Forum Moderators: Robert Charlton & goodroi
The particulars: site is 5 years old (so no sandbox issue), lots of relevant incoming links (many more than most of the sites ahead of mine in the listings), very optimized (natural web copy with lots of keywords), no copies of my site between pages or elsewhere (I caught a couple of thieves and one removed material, I reported the other, and I changed my web text so there would be no copy issue), a G-friendly site map, all coding errors corrected.
I have also asked G about this (specifically if two dots in my site URL causes issues, if a few pages having spaces in the URL--%20 in code--causes issues, and etc.), but I get no answer. So I am stumped. The site ranked really well literally for years, and now this.

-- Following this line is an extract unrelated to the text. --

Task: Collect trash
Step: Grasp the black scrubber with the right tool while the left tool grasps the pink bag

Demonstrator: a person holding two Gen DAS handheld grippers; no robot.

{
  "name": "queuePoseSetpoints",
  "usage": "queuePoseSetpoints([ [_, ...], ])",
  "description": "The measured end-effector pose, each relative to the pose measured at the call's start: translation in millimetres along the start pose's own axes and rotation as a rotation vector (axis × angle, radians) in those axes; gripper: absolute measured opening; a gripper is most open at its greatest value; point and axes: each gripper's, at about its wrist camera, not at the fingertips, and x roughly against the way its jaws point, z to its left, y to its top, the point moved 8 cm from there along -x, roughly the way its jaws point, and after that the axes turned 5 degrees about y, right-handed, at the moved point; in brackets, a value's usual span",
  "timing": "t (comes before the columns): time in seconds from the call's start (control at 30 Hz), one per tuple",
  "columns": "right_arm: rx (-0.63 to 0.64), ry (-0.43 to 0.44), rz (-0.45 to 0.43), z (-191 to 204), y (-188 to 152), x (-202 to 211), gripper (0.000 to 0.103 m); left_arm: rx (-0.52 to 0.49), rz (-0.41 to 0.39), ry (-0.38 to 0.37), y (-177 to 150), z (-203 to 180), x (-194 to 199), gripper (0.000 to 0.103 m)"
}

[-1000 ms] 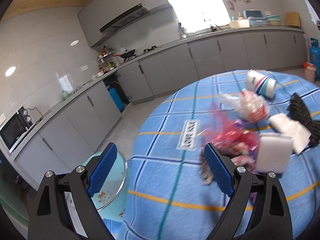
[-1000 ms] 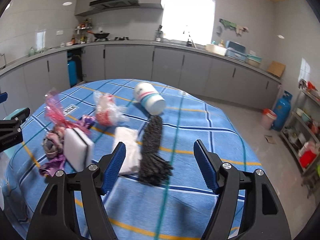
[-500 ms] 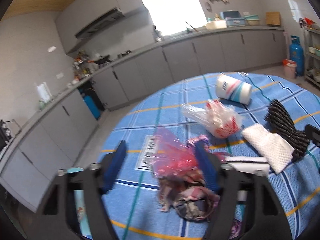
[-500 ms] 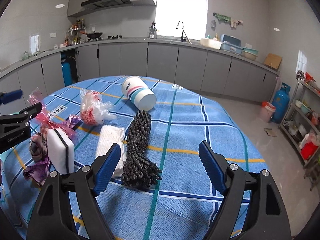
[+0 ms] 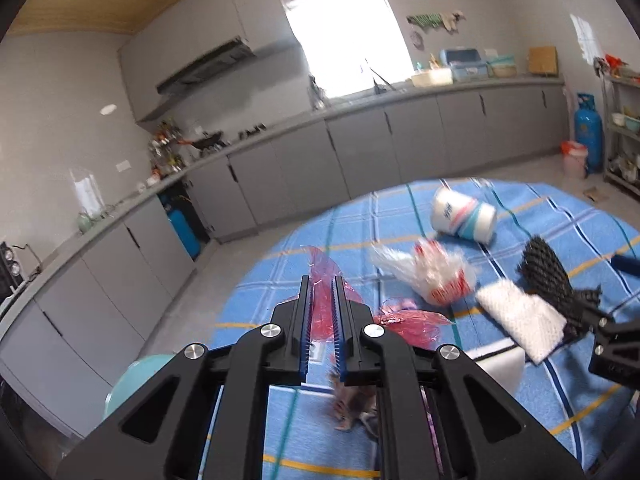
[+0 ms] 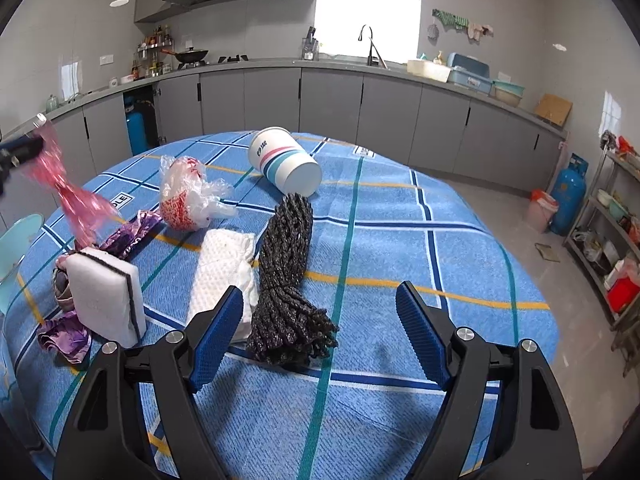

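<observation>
My left gripper (image 5: 320, 312) is shut on a pink plastic wrapper (image 5: 322, 280) and holds it above the left edge of the blue checked table (image 6: 400, 232); the wrapper also shows in the right wrist view (image 6: 68, 192). My right gripper (image 6: 320, 332) is open and empty, above the table's near side, just in front of a black rope bundle (image 6: 288, 280). On the table lie a tipped paper cup (image 6: 284, 164), a clear bag with red print (image 6: 184, 200), a white cloth (image 6: 224, 268), a white sponge (image 6: 104, 292) and purple wrappers (image 6: 132, 236).
A teal stool (image 5: 132, 384) stands below the table's left edge. Grey kitchen cabinets (image 6: 360, 108) run along the back wall. A blue gas cylinder (image 6: 568, 196) and a metal shelf (image 6: 616, 248) stand at the right.
My left gripper has closed on the pink wrapper and lifted it off the table. My right gripper has stayed open and moved slightly closer to the rope.
</observation>
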Motion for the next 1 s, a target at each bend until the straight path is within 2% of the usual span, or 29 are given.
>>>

So, what have I missed that might cause such a quick and extraordinary drop? Or what is the next step in figuring out how to "fix" my site?
my site also gets (got, given the drop in the listings) added to lots of sites "naturally" because it was on the first page of the listings. Lots of scrapers added it too, but what can you do?
I naturally had the same happen to me, whereby many scrapper sites would contact me everyday notifying me of a link addition on their obviously-link-infested-spam-link-site ..and naturally I would simply ignore, hit the delete button and move on. This site is the one that lost its rankings in December.
But the same thing has been ongoing for another one of my sites too, but it has not seem to affect it in any way.
Lorel mentionned something interesting :
This happened to a client of mine. The culprit had copied the home page word for word and posted it on several of their pages focusing on different keywords for each page. The owner of the site had no contact data so we contacted the host. They required a DMCA report. The site disappeared within a week. We also sent a DMCA to Google and sent in a reinclusion request explaining what happened. The PR came back within a few weeks but it took 3 months to get the keyword rank back.
I will have to look into it - but would Google really almost completely wipe out your site because of someone else's dirty work? If that is the case, Google has a long way to go ....
I will have to look into it - but would Google really almost completely wipe out your site because of someone else's dirty work? If that is the case, Google has a long way to go ....
Yes, I believe so. The culprit had a date attached to the stolen content, claiming it was a "review" of my client's site (without a link) and that was the same week the Google traffic decreased to next to nothing. The Google index for this site dissappeared also except for a few bogus pages and the home page went URL only.
We wrote Google and they said the site had not been banned but it had essentially dissappeared from Google until we sent in the DMCA to the host and Google and the site was removed. Then everything started to recuperate but it took 3 months for the Keyword rank to return and the site index to come back to normal.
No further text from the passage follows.